More important than the potential emotional weight of a festival is the startling fact that all four texts look back to dramatic past events in which “we” participated. History is deliberately cast in the form of autobiographical memory. This is a memory in which the child is invited to share. Through the sharing of this memory, they also share in the experience. As they share the experience, they are invited to relive the event and to participate in its emotional content as well as its historical value. These texts seem to presuppose a relationship that includes a deep emotional component. It is a relationship with one who was there for us and who came through for us in the most spectacular ways in the times when we were most in need. Those within the relationship are invited to remember and to relive these rescues in ways that would serve to strengthen the emotional ties between the saving God and his people (9).

While the first characteristic of an attachment relationship was that it is a lasting relationship, this fourth point indicates that the contact should be regular and frequent.

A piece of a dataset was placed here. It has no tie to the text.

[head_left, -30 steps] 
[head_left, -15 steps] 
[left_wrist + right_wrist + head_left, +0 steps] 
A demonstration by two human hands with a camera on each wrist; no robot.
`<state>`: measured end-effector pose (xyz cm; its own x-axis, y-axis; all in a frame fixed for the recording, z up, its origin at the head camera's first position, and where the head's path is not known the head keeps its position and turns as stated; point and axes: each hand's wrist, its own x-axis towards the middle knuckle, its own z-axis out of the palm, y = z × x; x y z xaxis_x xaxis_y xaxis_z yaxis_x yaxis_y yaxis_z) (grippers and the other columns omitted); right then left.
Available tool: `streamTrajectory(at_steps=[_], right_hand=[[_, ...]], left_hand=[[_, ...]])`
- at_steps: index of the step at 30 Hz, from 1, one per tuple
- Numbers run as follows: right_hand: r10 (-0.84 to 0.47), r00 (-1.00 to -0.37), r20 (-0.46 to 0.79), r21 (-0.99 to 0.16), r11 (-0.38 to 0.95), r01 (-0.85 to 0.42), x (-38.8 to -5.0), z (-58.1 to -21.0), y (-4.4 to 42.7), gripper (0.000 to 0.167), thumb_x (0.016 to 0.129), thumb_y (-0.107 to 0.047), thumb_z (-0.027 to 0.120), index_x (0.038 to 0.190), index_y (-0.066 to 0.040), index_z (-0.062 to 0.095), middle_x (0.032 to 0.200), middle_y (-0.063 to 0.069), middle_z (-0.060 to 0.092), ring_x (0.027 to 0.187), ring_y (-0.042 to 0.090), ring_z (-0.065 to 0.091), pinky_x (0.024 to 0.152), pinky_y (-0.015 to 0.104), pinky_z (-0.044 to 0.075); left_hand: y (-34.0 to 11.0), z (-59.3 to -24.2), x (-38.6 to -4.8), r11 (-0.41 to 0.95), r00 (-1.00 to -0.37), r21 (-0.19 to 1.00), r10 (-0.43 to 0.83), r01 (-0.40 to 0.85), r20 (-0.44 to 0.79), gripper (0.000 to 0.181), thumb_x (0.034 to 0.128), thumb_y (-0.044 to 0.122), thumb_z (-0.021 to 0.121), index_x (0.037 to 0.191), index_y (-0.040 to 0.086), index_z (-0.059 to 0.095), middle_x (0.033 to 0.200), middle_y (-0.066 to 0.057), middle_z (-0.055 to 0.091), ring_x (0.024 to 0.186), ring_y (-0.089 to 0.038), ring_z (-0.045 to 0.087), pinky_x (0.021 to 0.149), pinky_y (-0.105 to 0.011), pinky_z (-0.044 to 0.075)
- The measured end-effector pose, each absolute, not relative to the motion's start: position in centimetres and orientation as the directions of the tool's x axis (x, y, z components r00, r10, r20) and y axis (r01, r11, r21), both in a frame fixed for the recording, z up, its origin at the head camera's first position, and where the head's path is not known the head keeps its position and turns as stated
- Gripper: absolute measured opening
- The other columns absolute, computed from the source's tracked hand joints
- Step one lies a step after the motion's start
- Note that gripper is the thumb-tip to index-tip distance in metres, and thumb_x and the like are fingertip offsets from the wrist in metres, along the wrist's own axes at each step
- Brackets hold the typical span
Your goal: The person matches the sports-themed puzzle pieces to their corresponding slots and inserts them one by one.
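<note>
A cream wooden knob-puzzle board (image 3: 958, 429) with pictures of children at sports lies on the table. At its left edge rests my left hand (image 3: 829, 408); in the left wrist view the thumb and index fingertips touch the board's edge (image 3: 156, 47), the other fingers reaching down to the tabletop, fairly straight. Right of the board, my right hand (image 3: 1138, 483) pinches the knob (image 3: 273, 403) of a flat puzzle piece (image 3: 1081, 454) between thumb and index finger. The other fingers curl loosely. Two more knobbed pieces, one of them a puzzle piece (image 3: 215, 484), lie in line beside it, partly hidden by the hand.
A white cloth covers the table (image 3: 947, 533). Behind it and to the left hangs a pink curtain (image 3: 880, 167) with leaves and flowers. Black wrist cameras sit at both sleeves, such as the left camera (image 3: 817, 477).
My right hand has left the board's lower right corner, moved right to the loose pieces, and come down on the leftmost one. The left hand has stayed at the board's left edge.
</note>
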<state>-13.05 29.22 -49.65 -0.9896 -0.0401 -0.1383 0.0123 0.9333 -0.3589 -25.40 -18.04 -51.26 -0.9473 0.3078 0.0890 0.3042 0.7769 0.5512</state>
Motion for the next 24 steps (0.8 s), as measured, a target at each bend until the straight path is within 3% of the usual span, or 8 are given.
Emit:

The Exodus teachings are certainly regular, but—since these exchanges only took place at the feasts of Passover and Unleavened Bread—they can hardly be considered frequent. The Deuteronomy text places the relationship in the context of day-by-day life in the land, while the words in Joshua point to a lasting monument. Both suggest the expectation of frequent connection.

Exodus 12:25: “You are to observe this ritual.”

Exodus 13:10: “Keep this statute at the appointed time from year to year.”

Deuteronomy 6:23-24: “…in order to lead us in and give us the land that he swore to our fathers….for our prosperity always and for our preservation.”

Joshua 4:7: “… these stones will always be a memorial for the Israelites.”

Perhaps Israelite children might have asked about the stone cairn mentioned in the book of Joshua if they passed by it on a journey or especially if they stopped near it. However, we ought not to imagine that this stone pile was a common holiday destination! The journey need not have been a physical one. The instruction certainly allowed for physical journeys, but the journey might equally take place in a child’s imagination (10).

There is surely a suggestion here that this is a story that should come up from time to time, at home, in the fields, on the way back from market, whenever the occasion arose: whenever a child noticed any stone pile or tried to recall where the ancient ancestral boundaries lay, when old sandals were thrown away or a newborn child received the name Joshua, and so on. The stress of the passage is that, whenever this part of Israel’s history is being retold, the detail about the stones should not be omitted. There is a slight but a real chance that the children might pass by these stones at some point in their lives and be encouraged at how the truthfulness of the story resonates with the validity of the memory. More to the point, the mention of the stones should trigger a question which will allow the child to be active in the story-telling process and not just a passive listener (11).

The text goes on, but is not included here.